[TASK PROMPT]: Transcribe each line of the material with no alterations.

*** DATA PROVIDED ***

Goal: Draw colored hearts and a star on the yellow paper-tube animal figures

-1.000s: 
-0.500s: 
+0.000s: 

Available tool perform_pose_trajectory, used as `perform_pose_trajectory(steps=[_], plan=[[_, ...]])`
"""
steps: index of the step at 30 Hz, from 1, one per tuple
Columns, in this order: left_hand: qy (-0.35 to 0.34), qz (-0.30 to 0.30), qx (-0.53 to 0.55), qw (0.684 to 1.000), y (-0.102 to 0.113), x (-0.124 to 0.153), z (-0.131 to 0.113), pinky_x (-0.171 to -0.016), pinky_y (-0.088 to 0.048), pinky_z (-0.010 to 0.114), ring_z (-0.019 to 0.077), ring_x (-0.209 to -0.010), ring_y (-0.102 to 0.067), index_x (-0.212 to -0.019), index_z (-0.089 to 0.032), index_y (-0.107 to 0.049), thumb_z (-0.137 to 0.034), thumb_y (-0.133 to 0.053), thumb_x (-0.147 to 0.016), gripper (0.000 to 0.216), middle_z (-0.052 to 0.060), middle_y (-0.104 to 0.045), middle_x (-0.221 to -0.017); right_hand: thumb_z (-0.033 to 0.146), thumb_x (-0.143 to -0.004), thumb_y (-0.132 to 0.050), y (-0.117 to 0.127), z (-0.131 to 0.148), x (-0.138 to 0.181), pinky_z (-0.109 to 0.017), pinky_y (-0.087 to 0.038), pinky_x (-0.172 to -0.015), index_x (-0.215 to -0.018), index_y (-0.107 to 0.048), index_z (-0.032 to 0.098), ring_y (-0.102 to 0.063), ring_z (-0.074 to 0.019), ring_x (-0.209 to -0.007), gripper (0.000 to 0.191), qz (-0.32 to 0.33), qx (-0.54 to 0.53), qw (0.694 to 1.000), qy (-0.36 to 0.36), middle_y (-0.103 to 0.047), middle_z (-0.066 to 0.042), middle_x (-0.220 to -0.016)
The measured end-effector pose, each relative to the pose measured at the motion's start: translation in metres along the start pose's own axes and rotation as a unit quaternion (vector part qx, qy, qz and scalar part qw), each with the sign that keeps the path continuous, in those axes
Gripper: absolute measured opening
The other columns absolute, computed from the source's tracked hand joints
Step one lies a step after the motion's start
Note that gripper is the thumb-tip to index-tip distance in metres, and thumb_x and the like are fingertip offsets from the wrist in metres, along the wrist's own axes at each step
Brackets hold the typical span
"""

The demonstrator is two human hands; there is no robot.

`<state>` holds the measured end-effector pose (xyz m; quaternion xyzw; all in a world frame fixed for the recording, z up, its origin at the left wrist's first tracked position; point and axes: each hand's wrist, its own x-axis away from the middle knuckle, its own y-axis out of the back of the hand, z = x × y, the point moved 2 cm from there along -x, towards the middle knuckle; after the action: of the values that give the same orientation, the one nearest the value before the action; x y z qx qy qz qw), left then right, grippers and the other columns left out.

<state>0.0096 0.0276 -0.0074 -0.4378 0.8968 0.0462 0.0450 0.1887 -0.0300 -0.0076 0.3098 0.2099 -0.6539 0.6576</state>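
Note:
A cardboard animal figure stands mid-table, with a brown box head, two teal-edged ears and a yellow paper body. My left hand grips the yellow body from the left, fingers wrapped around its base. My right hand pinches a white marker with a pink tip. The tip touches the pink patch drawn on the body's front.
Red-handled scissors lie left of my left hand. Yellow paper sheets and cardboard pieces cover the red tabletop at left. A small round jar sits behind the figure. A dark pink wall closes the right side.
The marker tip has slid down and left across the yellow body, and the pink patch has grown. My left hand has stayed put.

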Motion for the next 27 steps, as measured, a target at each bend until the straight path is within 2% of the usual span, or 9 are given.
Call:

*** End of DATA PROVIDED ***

[TASK RESULT]:
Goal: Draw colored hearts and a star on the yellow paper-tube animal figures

-1.000s: 
-0.500s: 
+0.000s: 

Available tool perform_pose_trajectory, used as `perform_pose_trajectory(steps=[_], plan=[[_, ...]])`
"""
steps: index of the step at 30 Hz, from 1, one per tuple
Columns, in this order: left_hand: qy (-0.35 to 0.34), qz (-0.30 to 0.30), qx (-0.53 to 0.55), qw (0.684 to 1.000), y (-0.102 to 0.113), x (-0.124 to 0.153), z (-0.131 to 0.113), pinky_x (-0.171 to -0.016), pinky_y (-0.088 to 0.048), pinky_z (-0.010 to 0.114), ring_z (-0.019 to 0.077), ring_x (-0.209 to -0.010), ring_y (-0.102 to 0.067), index_x (-0.212 to -0.019), index_z (-0.089 to 0.032), index_y (-0.107 to 0.049), thumb_z (-0.137 to 0.034), thumb_y (-0.133 to 0.053), thumb_x (-0.147 to 0.016), gripper (0.000 to 0.216), middle_z (-0.052 to 0.060), middle_y (-0.104 to 0.045), middle_x (-0.221 to -0.017); right_hand: thumb_z (-0.033 to 0.146), thumb_x (-0.143 to -0.004), thumb_y (-0.132 to 0.050), y (-0.117 to 0.127), z (-0.131 to 0.148), x (-0.138 to 0.181), pinky_z (-0.109 to 0.017), pinky_y (-0.087 to 0.038), pinky_x (-0.172 to -0.015), index_x (-0.215 to -0.018), index_y (-0.107 to 0.048), index_z (-0.032 to 0.098), ring_y (-0.102 to 0.063), ring_z (-0.074 to 0.019), ring_x (-0.209 to -0.007), gripper (0.000 to 0.191), qz (-0.32 to 0.33), qx (-0.54 to 0.53), qw (0.694 to 1.000), qy (-0.36 to 0.36), middle_y (-0.103 to 0.047), middle_z (-0.066 to 0.042), middle_x (-0.220 to -0.016)
The measured end-effector pose, each relative to the pose measured at the motion's start: translation in metres along the start pose's own axes and rotation as a unit quaternion (vector part qx, qy, qz and scalar part qw), each with the sign that keeps the path continuous, in those axes
Gripper: absolute measured opening
The other columns absolute, computed from the source's tracked hand joints
Step one lies a step after the motion's start
Note that gripper is the thumb-tip to index-tip distance in metres, and thumb_x and the like are fingertip offsets from the wrist in metres, along the wrist's own axes at each step
Brackets hold the typical span
"""

The demonstrator is two human hands; there is no robot.

`<state>` holds the measured end-effector pose (xyz m; quaternion xyzw; all in a world frame fixed for the recording, z up, its origin at the left wrist's first tracked position; point and axes: each hand's wrist, its own x-axis away from the middle knuckle, its own y-axis out of the back of the hand, z = x × y, the point moved 2 cm from there along -x, towards the middle knuckle; after the action: of the values that give the same orientation, the one nearest the value before the action; x y z qx qy qz qw), left then right, grippers and the other columns left out.

<state>0.0096 0.0276 -0.0074 -0.4378 0.8968 0.0462 0.0450 0.1887 -0.0300 -0.0076 0.3098 0.2099 -0.6539 0.6576</state>
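Note:
A cardboard animal figure stands mid-table, with a brown box head, two teal-edged ears and a yellow paper body. My left hand grips the yellow body from the left, fingers wrapped around its base. My right hand pinches a white marker with a pink tip. The tip touches the pink patch drawn on the body's front.
Red-handled scissors lie left of my left hand. Yellow paper sheets and cardboard pieces cover the red tabletop at left. A small round jar sits behind the figure. A dark pink wall closes the right side.
The marker tip has slid down and left across the yellow body, and the pink patch has grown. My left hand has stayed put.
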
Motion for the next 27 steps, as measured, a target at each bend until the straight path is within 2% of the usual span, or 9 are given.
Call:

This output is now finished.